■ PROBLEM REQUIREMENTS
Exactly as written, copy the lines that run from the start of the data below to the line containing "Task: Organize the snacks", both ends included.

■ GIVEN MATERIAL
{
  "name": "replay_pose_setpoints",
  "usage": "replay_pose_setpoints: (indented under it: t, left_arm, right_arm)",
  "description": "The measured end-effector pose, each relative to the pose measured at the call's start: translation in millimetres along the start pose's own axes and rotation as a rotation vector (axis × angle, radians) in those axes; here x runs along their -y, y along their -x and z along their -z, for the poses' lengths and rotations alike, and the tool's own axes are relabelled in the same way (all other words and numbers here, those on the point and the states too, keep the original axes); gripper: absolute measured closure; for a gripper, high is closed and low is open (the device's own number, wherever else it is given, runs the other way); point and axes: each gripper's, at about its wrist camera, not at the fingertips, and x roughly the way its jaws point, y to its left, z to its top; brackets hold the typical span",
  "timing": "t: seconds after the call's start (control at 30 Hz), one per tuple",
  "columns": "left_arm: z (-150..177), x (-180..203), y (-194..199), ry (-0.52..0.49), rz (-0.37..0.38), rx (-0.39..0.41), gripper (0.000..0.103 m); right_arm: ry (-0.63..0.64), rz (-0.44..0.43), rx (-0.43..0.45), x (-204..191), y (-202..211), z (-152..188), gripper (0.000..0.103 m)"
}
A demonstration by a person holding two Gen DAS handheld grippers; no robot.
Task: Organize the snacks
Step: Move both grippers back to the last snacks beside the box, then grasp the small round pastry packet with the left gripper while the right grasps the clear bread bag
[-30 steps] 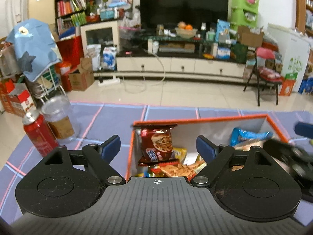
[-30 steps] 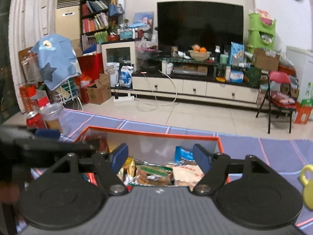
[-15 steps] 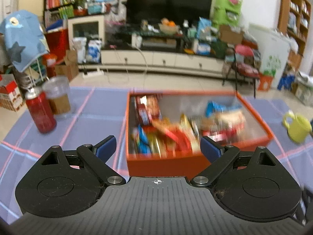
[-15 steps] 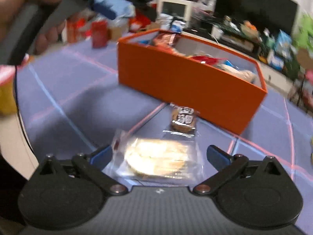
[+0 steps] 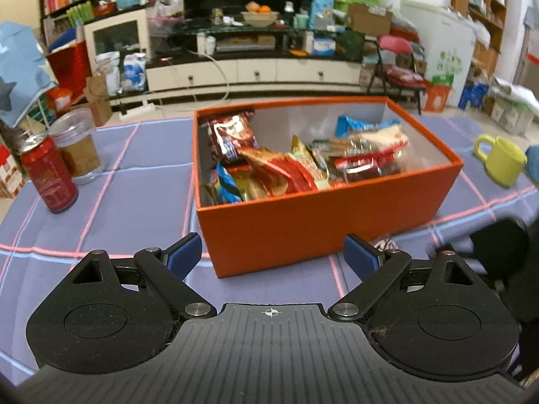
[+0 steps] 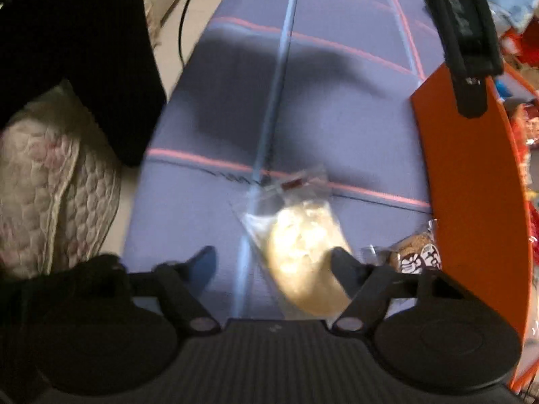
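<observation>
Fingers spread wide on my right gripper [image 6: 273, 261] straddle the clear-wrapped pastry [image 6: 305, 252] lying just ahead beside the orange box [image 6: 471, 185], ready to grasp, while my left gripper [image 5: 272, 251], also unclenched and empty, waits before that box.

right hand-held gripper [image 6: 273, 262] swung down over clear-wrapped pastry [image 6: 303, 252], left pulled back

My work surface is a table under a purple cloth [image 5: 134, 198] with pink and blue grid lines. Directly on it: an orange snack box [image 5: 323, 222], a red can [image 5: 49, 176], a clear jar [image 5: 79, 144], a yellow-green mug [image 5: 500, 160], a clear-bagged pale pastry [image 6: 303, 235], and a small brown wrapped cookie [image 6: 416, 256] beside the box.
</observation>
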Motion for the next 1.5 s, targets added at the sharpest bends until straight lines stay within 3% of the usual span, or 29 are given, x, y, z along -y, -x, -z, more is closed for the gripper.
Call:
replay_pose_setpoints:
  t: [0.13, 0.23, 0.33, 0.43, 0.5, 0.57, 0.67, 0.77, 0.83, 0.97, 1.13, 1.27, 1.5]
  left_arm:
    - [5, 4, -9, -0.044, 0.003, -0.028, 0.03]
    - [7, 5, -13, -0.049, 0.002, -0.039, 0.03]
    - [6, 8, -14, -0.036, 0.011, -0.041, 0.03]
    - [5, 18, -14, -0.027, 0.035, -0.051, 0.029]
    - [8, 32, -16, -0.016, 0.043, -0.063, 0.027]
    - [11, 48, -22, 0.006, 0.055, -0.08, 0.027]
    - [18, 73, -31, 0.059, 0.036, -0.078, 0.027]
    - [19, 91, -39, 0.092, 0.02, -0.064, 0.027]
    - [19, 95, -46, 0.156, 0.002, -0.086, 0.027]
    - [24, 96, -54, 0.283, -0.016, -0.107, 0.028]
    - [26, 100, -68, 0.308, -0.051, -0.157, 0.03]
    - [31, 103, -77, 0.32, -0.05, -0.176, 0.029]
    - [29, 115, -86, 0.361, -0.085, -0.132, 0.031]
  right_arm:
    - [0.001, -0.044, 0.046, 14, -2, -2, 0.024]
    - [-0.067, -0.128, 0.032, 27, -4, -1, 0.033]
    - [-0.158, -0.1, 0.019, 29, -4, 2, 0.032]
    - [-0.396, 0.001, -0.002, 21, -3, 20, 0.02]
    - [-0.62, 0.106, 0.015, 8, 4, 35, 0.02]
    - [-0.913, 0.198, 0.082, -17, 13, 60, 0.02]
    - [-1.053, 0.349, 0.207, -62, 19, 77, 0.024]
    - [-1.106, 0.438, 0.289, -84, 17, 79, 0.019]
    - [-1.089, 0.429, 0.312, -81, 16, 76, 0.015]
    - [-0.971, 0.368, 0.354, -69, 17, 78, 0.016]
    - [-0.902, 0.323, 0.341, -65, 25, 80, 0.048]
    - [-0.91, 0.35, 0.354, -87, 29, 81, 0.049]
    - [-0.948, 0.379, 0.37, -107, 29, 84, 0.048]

■ WRITTEN RESPONSE
{
  "name": "replay_pose_setpoints",
  "usage": "replay_pose_setpoints: (indented under it: t, left_arm, right_arm)",
  "description": "The measured end-effector pose, each relative to the pose measured at the call's start: translation in millimetres along the start pose's own axes and rotation as a rotation vector (axis × angle, radians) in those axes; here x runs along their -y, y along their -x and z along their -z, for the poses' lengths and rotations alike, and the tool's own axes are relabelled in the same way (all other words and numbers here, those on the point and the states too, keep the original axes); gripper: absolute measured closure; for a gripper, high is closed and low is open (the device's own number, wherever else it is given, runs the other way); point and axes: each gripper's, at about its wrist camera, not at the fingertips, and x roughly the way its jaws point, y to its left, z to its top; brackets hold the typical span",
  "timing": "t: seconds after the call's start (control at 30 Hz), one per tuple",
  "columns": "left_arm: z (-150..177), x (-180..203), y (-194..199), ry (-0.52..0.49), rz (-0.37..0.38), rx (-0.39..0.41), gripper (0.000..0.103 m); right_arm: ry (-0.63..0.64), rz (-0.44..0.43), rx (-0.43..0.45), x (-204..191), y (-202..211), z (-152..188), gripper (0.000..0.103 m)"
}
A demonstration by a person holding two Gen DAS handheld grippers; no robot.
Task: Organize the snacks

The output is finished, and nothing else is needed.